顧客からヒアリングして、仕様を決めて、実装して、ハードウエアを買ってきて納品する。朝イチで電車に乗ってとかお客さんのところに行ったりもしていました。工場長と話をして「次はこうしたらどうですか」と提案したり。普通だったら営業活動は上司や営業部員が行うものですが、人数が少ない会社だったのでそうした分業はありませんでした。上司に理解があったこともあり、チャンスだという気持ちのほうが強かったです。

客にサービスすることがなぜ悪いのか

 もっとも、上司とけんかになったこともありました。一番もめたのは、納品の仕様の範囲を超えて納品したときです。開発期間が1週間余ったので、データの簡易ビューアを追加で作って納品しました。サクッと作ったものなので「保証外ですよ」と念を押して使ってもらいました。次の案件を取りたかったのでサービスで作ったのです。

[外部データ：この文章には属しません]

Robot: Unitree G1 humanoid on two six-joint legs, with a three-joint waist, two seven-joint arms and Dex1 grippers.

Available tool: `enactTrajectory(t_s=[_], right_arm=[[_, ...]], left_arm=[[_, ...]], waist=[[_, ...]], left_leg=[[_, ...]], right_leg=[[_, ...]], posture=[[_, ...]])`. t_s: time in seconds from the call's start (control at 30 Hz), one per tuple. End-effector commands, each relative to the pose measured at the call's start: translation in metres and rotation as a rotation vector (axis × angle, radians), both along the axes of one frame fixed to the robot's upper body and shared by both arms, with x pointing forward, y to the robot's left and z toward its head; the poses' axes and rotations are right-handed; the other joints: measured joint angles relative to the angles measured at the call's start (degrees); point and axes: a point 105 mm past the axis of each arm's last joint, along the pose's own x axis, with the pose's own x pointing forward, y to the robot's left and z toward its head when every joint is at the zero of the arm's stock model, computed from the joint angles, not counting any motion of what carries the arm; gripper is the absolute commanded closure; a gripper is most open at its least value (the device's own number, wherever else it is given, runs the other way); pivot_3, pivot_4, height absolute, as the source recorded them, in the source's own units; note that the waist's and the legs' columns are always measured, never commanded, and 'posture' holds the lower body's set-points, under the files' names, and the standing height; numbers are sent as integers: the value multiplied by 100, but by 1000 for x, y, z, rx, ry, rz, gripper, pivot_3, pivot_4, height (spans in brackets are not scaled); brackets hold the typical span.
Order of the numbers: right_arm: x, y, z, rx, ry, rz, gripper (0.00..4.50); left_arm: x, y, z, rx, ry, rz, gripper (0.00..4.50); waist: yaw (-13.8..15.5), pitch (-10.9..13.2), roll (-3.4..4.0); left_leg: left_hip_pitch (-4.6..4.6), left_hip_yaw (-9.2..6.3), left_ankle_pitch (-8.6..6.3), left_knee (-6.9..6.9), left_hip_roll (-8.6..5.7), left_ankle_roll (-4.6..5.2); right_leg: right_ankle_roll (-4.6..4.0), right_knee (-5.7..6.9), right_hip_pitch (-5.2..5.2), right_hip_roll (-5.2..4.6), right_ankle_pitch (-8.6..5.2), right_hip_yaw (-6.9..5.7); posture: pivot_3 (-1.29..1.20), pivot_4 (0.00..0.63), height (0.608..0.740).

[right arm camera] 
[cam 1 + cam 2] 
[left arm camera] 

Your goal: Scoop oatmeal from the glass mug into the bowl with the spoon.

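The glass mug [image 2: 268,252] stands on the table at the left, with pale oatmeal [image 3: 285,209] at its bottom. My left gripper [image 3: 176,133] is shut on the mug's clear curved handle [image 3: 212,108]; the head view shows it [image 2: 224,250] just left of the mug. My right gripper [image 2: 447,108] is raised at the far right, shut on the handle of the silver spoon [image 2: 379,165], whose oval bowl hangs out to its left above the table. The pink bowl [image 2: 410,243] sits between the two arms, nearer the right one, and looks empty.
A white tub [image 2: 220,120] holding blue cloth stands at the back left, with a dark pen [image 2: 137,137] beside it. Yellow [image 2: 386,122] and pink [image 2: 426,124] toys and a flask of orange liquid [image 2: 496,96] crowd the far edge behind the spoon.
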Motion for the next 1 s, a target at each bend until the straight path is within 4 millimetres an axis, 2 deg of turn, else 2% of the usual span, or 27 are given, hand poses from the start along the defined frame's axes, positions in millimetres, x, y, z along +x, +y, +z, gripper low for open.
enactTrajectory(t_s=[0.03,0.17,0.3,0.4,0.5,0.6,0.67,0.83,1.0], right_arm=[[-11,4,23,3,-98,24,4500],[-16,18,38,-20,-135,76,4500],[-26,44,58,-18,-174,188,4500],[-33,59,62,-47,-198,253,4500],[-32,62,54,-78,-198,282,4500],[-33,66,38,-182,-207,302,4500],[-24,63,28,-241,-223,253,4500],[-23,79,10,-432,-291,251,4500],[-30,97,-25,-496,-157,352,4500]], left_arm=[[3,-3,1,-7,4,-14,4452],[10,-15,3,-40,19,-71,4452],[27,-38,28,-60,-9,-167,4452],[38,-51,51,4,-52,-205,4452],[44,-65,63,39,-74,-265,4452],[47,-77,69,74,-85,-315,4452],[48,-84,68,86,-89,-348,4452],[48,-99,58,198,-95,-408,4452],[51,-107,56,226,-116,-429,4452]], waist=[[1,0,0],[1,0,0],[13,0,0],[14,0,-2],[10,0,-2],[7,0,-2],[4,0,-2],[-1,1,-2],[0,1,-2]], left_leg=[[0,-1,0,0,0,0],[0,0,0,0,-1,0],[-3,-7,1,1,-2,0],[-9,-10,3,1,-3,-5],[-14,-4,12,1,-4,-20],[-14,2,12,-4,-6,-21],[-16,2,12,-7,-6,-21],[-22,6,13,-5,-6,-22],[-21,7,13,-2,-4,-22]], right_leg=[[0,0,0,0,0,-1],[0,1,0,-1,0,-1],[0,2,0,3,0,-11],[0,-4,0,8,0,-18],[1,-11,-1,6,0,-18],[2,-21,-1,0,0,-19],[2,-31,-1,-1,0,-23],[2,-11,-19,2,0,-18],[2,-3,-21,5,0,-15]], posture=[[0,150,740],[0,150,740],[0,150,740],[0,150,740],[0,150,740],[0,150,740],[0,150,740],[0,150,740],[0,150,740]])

 別に会社には迷惑はかけていないと思っていました。ところが、上司に言わずにやったので「決められたものを決められた通りに納品するのが仕事だろう」と怒られてしまいました。

 そのときに、次の転職のきっかけになる発想が出てきました。そもそも「見積もり」という行為自体に無理があるのではないか、と。決められた範囲のものを納品して、その品質を担保するのはビジネスとして当たり前です。しかし、この鉄則がある限り、サービスを提供しづらくなります。

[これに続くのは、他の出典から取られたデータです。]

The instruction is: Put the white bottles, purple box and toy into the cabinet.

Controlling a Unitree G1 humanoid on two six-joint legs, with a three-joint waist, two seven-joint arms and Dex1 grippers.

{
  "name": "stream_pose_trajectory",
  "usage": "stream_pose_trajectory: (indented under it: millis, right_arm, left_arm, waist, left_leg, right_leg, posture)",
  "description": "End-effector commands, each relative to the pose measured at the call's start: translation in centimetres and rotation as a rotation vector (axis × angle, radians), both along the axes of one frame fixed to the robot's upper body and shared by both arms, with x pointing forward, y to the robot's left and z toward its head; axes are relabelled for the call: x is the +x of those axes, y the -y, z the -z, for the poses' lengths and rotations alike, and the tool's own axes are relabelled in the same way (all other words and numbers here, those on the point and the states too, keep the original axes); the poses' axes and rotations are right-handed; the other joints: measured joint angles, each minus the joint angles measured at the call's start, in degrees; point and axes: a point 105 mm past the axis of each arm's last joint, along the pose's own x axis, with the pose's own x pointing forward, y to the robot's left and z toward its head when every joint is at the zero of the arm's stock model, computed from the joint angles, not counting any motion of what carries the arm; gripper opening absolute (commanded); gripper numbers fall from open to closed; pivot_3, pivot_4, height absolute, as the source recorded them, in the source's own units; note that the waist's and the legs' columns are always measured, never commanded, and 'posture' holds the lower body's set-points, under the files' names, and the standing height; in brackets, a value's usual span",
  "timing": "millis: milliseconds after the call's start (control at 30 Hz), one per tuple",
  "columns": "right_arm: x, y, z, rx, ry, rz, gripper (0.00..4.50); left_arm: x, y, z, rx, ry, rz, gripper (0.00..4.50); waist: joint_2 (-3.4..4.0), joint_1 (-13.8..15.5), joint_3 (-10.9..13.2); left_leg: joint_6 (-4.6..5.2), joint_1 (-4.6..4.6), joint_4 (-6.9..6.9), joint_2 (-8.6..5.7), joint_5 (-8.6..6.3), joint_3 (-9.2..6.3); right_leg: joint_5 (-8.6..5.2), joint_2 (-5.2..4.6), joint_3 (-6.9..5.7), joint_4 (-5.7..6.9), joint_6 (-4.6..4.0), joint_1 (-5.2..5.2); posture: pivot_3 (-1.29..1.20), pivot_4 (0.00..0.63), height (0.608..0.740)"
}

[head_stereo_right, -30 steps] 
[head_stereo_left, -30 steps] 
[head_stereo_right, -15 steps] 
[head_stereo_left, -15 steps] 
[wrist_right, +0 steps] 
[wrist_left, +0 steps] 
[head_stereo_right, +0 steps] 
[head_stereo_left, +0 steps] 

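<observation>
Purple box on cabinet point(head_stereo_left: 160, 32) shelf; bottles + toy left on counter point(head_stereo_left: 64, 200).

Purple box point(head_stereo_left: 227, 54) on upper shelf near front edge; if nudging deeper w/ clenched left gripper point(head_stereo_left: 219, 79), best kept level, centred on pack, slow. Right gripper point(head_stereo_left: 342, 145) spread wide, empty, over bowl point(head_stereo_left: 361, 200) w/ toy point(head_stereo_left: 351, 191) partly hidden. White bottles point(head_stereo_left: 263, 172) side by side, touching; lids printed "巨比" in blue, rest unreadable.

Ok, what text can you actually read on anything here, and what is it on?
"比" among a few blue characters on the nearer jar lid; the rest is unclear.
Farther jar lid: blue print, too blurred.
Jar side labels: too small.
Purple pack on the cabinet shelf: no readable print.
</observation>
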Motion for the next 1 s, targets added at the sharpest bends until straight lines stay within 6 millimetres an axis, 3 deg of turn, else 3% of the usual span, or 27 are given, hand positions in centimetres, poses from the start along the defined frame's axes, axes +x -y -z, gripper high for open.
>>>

 どうすれば解決できるか。「発注側に行けばいいのではないか」と思いつきました。ユーザー向けに作ったもので喜んでもらうのだったら、いっそのことユーザー側に行ってしまえばよいのではないか。

 ただ、基本的には会社から自由にやらせてもらっていたので、具体的に転職する気はありませんでした。そんなころ、シチズンの関連会社である河口湖精密(後のシチズンセイミツ、現 シチズンファインデバイス)の工場から「システムを作れる人を探している」と声がかかりました。

 声をかけてくれた人の立場もあるので、断るのも悪いと思い、一応面接だけは受けました。ただ、血の気の多い時期だったので、最終面接で役員と言い合いになってしまい、「別に入らなくていいです」とたんかを切ってしまいました。当然、落ちたと思ったのですが、なぜか合格してしまいました。

 困ってしまい、勤務していた会社の社長に正直に話し、その会社を辞めさせてもらうことにしました。別に会社に不満があったわけではないですが、漠然と「ユーザー側に行くのも手だ」と思っていたからです。こうして、受託開発企業からユーザー企業の情報システム部門に転職することになりました。